A Quick Look At Technologies For Mechanical Prevention Failure

The tools, tests, and processes that are used to prevent mechanical failure have evolved significantly throughout the years. This certainly isn’t surprising given that mechanized systems have also evolved quite a bit themselves. Following is a quick look at the different technologies that have been used to predict, identify, mitigate, and prevent these problems over time.

Oil Analysis

Oil analysis is among the simplest and oldest prevention strategies used by companies seeking to identify pending problems within their mechanized systems. This technique can be as simple as looking within oil tanks to identify sediments that might indicate excess friction and the significant wear and tear of moving parts. In addition to often being easy and cost-effective to perform, this is an entirely non-destructive and non-invasive method for predicting and preventing problems that might lead to mechanical malfunction.

Nondestructive Testing and Evaluation

While oil analysis is certainly a nondestructive diagnostic technique, it remains in its own, distinct category due to its frequency of use within overall condition monitoring. Other forms of nondestructive testing and evaluation (NDE) are considered more advanced and significantly more informative. These include efforts such as electrical infrared inspection, microscopy, thermography, radiography, and electromagnetics among others.

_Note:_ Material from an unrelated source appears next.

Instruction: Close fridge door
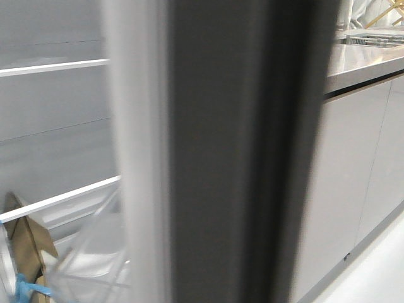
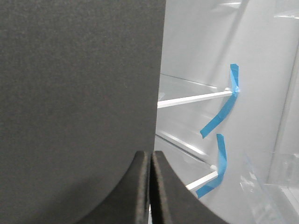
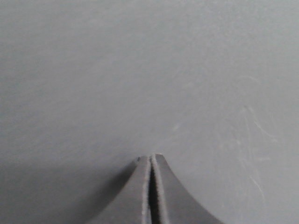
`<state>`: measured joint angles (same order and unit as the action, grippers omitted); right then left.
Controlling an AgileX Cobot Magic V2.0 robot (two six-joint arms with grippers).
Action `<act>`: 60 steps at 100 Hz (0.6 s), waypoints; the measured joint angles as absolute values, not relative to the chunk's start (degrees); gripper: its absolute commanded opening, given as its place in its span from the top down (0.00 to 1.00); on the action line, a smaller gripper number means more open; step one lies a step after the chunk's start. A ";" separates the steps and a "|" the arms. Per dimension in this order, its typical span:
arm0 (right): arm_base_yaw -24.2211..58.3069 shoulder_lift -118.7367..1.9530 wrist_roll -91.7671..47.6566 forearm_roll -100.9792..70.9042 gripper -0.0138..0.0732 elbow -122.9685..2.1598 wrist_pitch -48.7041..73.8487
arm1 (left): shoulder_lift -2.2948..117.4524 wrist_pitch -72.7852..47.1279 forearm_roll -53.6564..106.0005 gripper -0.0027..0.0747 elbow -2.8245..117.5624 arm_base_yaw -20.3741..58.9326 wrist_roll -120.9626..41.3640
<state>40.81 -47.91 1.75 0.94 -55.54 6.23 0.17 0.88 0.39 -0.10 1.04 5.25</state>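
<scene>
Front view: the fridge door (image 1: 221, 151) stands edge-on right in front of the camera, a blurred dark grey band that fills the middle of the frame, with its pale lining on the left side. Behind it on the left are white shelves (image 1: 57, 66) and a brown cardboard piece (image 1: 28, 237) with a scrap of blue tape low in the corner. To the right run light grey cabinet fronts (image 1: 353, 183) under a countertop (image 1: 366, 63). No desk shows, so the door can only be placed against these. Neither arm is seen here.

Left wrist view: the left gripper (image 2: 150, 161) has its fingers pressed together with nothing between them. Its tips sit at the edge of the door's dark outer face, apparently to push rather than grasp. Beyond the edge lie the white fridge interior, glass shelves and blue tape strips (image 2: 222, 112).

Right wrist view: the right gripper (image 3: 150, 161) is likewise closed and empty, its tips near or against the plain grey face, most likely to add a flat push. The door seems still partly open.
</scene>
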 measured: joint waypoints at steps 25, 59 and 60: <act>43.15 -58.16 1.75 0.94 0.93 -64.14 6.09 | 0.17 0.88 0.39 0.99 -0.10 1.04 5.25; 44.47 -72.29 1.75 0.72 0.93 -75.46 5.73 | 0.17 0.88 0.39 0.99 -0.10 1.04 5.25; 44.47 -72.55 1.75 0.61 0.93 -75.64 5.61 | 0.17 0.88 0.39 0.99 -0.10 1.04 5.25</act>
<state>44.47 -72.55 1.75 0.61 -75.64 5.61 0.17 0.88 0.39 -0.10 1.04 5.25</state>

NDE methods are used for ensuring reliability and safety, and for promoting maximum performance throughout the lifespan of the tested equipment. In recent times, the advent and introduction of advanced software and hardware has significantly increased the acceptable applications and capabilities of NDE methods.

Motor-Current Signature Analysis

One very non-intrusive method for identifying impending mechanical problems is Motor-Current Signature Analysis (MCSA). This system was devised by the Oak Ridge National Laboratory to study the impact of service degradation and aging on the components used within nuclear power plants. The general idea behind MCSA is that electrical motors that are responsible for driving mechanical loads should be constantly accessible as functional transducers. Motors should be able to detect variations in load, and should convert these changes into variations in electrical current. Recording and studying these changes is helpful for determining the overall condition of the related machines.

Acoustic Methods

Tap testing is the absolute cheapest and easiest form of acoustic analysis currently being used. As such, it is also the most frequently employed technique. During these processes, inspectors simply tap the surfaces of tested structures and then analyze the resulting sounds. There is no special equipment needed for these processes, however, the related analysis can be greatly enhanced with recording hardware, and an appropriate reporting software.